I could have written something following the loss, but it would not have been kind in the very least to the boys I have followed since childhood. And that isn't really fair. I wanted to give it some time, let the Caps sort of explain themselves and wait for the raw emotions to subside.
Looking back, all I feel is immense disappointment. Their season was one for the history books. We have seen how crazy good this team can be, even if they have to do it after two really bad periods. Like Mike Green said, it was a missed opportunity and we will have to wait another 82 games for another crack at it. Right now that seems a lifetime away, probably longer for the 23 guys in that locker room too.
Before, during the rebuilding phase, we could laud over individual achievements of Alex Ovechkin, Nick Backstrom and Mike Green. This year, when those individual accolades fall to the wayside, we were certain it was because the Capitals would sacrifice that hardware for Lord Stanley's Cup. But that didn't happen, not this year.
The playoff series in particular, I felt Alex Ovechkin and Nick Backstrom were on an island compared to the rest of the team. The pressure for one line to produce not only 5 on 5 but also on the power play was just too much with no goal support. The Capitals blue line only mustered two goals for the entire seven game series. Alex Semin, Mike Green and Tomas Fleischmann were held off the scoresheet completely. For the Capitals to win, they needed those players to be their best, they weren't.
Mike Green's worst enemy is himself. If it is not his hockey stick that is no longer in production, then it is him changing his game to answer the critics. Hearing his interview a few days following the end of the season was in a way a bit of a let down in terms of explanation of the way he played.
After not being picked for Team Canada at the Olympics, many of his critics suddenly had a foot hold on complaints of the defensemen's style of play. I understand that, many think he is less of a defenseman and more of a forward on the blue line. But Green took that as a personal insult and changed his game to prove his critics wrong. What most of those who are Green haters fail to see, is that Green is a pretty good defender and a hell of an offensive threat. That is what he has always been, no more, no less. And that is what Caps' fans loved about him. But it got to Green, and he changed how he played at the worst possible moment, the playoffs.
You can't blame Green for everything, there were others that could have put forth a better effort in the post season. With hindsight 20/20, it is easy to pick apart where coaches and players went wrong. Like I always say, sometimes you lose when you play a game, it's what you learn from it and how you adjust for next time. That means looking forward with the lessons we have learned.

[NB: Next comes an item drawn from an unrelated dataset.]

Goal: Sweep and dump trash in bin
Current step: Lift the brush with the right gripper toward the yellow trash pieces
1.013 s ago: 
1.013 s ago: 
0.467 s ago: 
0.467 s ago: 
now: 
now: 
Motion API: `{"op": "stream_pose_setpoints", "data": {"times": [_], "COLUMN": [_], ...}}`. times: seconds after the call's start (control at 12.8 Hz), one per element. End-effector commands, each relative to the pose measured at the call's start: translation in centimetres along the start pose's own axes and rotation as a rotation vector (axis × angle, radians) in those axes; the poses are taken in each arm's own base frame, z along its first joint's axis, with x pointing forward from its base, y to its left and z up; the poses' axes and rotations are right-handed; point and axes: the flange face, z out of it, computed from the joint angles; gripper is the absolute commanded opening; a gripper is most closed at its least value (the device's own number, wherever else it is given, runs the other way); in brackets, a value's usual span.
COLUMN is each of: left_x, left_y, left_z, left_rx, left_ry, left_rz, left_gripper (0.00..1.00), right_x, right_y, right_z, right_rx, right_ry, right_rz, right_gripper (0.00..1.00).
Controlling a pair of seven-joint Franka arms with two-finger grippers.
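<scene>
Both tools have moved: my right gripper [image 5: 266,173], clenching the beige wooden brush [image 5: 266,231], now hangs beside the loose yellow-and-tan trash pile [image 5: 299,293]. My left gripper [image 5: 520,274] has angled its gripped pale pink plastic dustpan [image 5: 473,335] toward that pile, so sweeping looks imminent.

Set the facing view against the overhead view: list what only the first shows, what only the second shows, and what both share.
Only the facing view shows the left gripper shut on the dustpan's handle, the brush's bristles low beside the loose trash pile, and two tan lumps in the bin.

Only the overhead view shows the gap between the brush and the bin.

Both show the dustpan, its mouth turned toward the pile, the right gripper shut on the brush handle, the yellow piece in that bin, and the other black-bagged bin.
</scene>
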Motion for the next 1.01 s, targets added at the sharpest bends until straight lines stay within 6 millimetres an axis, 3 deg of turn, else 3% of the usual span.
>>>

Tomorrow, I will take a look at what is ahead of the Capitals, and my thoughts on where the team should go next. That is cause to shake the hockey blues.
- Some more accolades for the Capitals have spewed out this week. The Players Association came out the finalist for the Ted Lindsey award, and much like the Hart finalist Alex Ovechkin is joined by Sidney Crosby and Henrik Sedin. George McPhee gets recognition for his work in the first ever General Manager award. Jose Theodore got the nod for the Bill Masterson award given to the player who best exemplifies the qualities of perseverance, sportsmanship and dedication to hockey.